Posted by Elly Blue (Columnist) on July 5th, 2010 at 9:36 am
Here’s the news that caught our eye this week:
– Gasoline use is on the rise again in the Pacific Northwest.
– San Francisco’s bike infrastructure construction is still in limbo even after the four-year long injunction was lifted by a judge. This article explains it all.
– Colorado bicycle advocates are actively taking on the now internationally-famous ban on bicycling in the town of Black Hawk.
– In LA, plans to use “civil obedience” tactics planned for Critical Mass in response to police violence at the previous month’s event were foiled when police showed up with friendly smiles and authorization to cork intersections to keep the ride together.
– A profile of US transportation secretary Ray LaHood explores his unusual role in Washington and his unlikely celebrity.
– Another fascinating profile, this time of San Francisco’s outgoing top traffic engineer: a product of the motor age, yet who oversaw the removal of two urban freeways.
– Physical limitations can significantly affect your mobility; a temporarily crutches-bound reporter found, unsurprisingly, that compact, walkable neighborhoods can make all the difference between self-sufficiency and isolation.
– The U.S. has one of the lowest rates of public transit use worldwide.

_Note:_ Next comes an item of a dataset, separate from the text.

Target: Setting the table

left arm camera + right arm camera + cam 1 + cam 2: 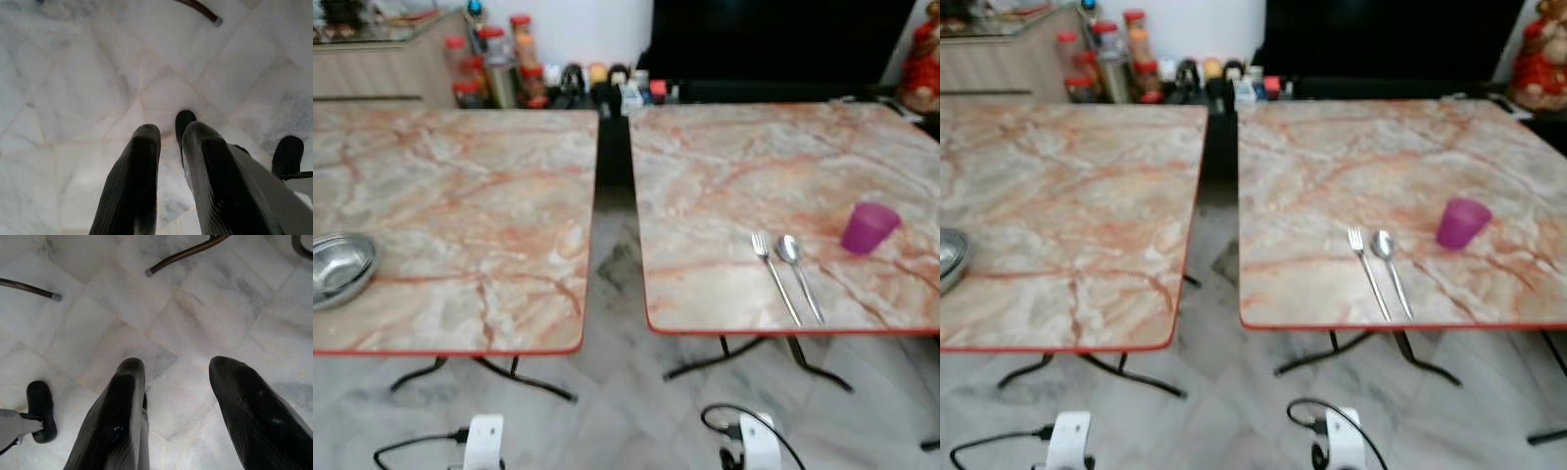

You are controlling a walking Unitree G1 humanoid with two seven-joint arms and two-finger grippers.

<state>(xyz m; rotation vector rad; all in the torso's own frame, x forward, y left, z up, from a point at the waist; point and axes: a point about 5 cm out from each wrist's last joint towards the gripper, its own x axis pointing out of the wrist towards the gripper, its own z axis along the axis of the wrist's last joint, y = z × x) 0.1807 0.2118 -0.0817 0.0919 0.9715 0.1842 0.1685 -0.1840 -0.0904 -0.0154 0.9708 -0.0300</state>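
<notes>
Marble-patterned in pink and grey, 2 square tables with red edging stand side by side on a pale marble tile floor point(617, 392), a narrow gap between them. On the right-hand table point(734, 166), near its front edge, a silver metal fork point(774, 276) and a silver metal spoon point(799, 274) lie parallel and just beside each other, fork on the left. A translucent purple plastic cup point(869, 227) stands upright to their right, apart from them. On the left-hand table point(460, 186) a shiny round steel bowl point(340, 267) sits at the left margin, partly cut off by the frame.

Beyond the tables, red-lidded jars point(484, 61) and small bottles crowd along the wall; they are too blurred to identify, and a red object at the far right corner is perhaps a figurine.

Both arms hang low over the floor. The left gripper point(168, 147) has its 2 black fingers nearly together, holding nothing. The right gripper point(176, 382) has its fingers clearly apart, also empty. Dark curved table legs point(183, 253) cross the tiles beyond the right gripper, their upper ends cut off.
</notes>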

Why? This concise history provides some answers.
– Cycling in Detroit continues to boom on multiple levels, from mode share to advocacy to cultural cachet.
– Bicycling is also on the rise in Atlanta, Georgia, and some credit is given simply to the fact that bikes are seen as “chic.”
– An editorialist calls attention to the issue of “street harassment,” pointing out that sexual harassment is common on city streets and poses a barrier to equal access.
– How long does it take a new road expansion project to pay for itself through direct usage fees? A long time, according to this analysis.
– From the world of cycling sports: New research has shown that women and men are significantly different in their physiology and nutritional needs; the real discovery, however, is that nearly all the definitive research is only about men.